/**
* @fileoverview
* An EncodeSet represents a set of characters that should be percent-encoded.
*
* Different characters need to be encoded in different parts of an URL.
* For example, a literal ? question mark in an URL’s path would indicate the
* start of the query string. A question mark meant to be part of the path
* therefore needs to be percent-encoded.
* In the query string however, a question mark does not have any special
* meaning and does not need to be percent-encoded.
*
* A few sets are defined in this module.
* Use the {@link EncodeSet} class to define different ones.
*
* @see {@link https://url.spec.whatwg.org/#simple-encode-set}
*/
/**
* A character (String), or character code (Number).
*
* @typedef {String|Number} Char
*/
/**
* A Set or Array of {@link Char}(s).
*
* @typedef {Set.<Char>|Array.<Char>} CharSet
*/
const QUERY_ENCODE_CHARS = [' ', '"', '#', '\'', '<', '>'],
FRAGMENT_EXTEND_CHARS = [' ', '"', '<', '>', '`'],
PATH_EXTEND_CHARS = ['#', '?', '{', '}'],
USERINFO_EXTEND_CHARS = ['/', ':', ';', '=', '@', '[', '\\', ']', '^', '|'];
/**
* Returns a number representing the UTF-16 code unit value of the character.
*
* @private
* @param {Char} char Character or character code
* @returns {Number} Character code
*/
function charCode (char) {
const code = (typeof char === 'string') ?

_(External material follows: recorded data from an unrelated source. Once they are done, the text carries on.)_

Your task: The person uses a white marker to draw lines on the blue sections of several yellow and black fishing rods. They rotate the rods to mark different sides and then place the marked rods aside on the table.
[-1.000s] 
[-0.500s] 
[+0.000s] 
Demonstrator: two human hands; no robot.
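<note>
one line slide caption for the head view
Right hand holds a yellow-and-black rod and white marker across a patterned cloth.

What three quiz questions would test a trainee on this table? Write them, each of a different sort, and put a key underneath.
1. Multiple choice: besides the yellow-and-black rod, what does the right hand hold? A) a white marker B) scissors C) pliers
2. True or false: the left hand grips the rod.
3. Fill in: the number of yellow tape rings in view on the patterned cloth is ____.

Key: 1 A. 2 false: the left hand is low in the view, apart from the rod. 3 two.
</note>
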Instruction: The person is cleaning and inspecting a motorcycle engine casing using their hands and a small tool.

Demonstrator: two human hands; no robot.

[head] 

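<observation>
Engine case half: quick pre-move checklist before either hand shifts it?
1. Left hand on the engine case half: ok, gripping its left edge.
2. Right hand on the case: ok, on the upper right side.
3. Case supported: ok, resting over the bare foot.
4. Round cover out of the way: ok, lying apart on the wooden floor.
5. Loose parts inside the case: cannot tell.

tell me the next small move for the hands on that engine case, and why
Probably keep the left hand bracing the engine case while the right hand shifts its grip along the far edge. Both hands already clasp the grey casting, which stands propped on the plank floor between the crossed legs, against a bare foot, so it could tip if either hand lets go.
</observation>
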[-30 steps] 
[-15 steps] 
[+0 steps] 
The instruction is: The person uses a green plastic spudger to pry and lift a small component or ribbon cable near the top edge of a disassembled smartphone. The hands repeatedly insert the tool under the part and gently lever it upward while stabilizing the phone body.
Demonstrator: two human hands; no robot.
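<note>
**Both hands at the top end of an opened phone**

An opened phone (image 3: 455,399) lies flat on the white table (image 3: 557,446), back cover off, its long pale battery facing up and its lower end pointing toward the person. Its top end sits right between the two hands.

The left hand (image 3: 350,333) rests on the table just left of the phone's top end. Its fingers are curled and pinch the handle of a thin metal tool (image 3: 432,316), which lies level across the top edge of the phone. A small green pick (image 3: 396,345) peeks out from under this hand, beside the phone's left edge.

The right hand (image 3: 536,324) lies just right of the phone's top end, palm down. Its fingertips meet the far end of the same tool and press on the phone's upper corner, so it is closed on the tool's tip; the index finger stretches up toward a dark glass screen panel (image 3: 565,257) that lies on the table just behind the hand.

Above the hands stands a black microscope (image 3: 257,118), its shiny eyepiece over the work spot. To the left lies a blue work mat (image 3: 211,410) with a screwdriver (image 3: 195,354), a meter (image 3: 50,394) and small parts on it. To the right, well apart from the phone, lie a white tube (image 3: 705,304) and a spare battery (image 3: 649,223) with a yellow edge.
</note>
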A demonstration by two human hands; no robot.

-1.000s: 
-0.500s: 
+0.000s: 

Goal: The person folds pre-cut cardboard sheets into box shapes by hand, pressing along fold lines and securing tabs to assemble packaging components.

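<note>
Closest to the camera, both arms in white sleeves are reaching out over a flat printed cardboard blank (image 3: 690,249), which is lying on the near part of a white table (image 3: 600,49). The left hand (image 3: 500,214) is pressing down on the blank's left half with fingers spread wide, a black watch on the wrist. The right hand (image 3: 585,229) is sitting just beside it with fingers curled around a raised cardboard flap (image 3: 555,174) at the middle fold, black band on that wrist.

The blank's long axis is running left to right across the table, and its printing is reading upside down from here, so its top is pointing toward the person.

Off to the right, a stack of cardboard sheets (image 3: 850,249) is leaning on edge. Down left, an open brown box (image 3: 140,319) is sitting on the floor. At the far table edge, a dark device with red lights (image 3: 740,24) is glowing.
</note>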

// get char code from string
char.charCodeAt(0) :
// or, normalize char code using double Bitwise NOT
// Refer: https://jsperf.com/truncating-decimals
~~char;
// ensure UTF-16 range [0, 0xFFFF]
return (code >= 0 && code <= 0xFFFF) ? code : 0;
}
/**
* Extends the EncodeSet with the given characters.
*
* @note Mutates the input EncodeSet.
*
* @private
* @param {EncodeSet} encodeSet Instance of EncodeSet
* @param {CharSet} chars Character set to extend
* @returns {EncodeSet} Given EncodeSet
*/
function extendEncodeSet (encodeSet, chars) {
// special handling for Uint8Array chars which signify an existing encode
// set used to extend the given encodeSet.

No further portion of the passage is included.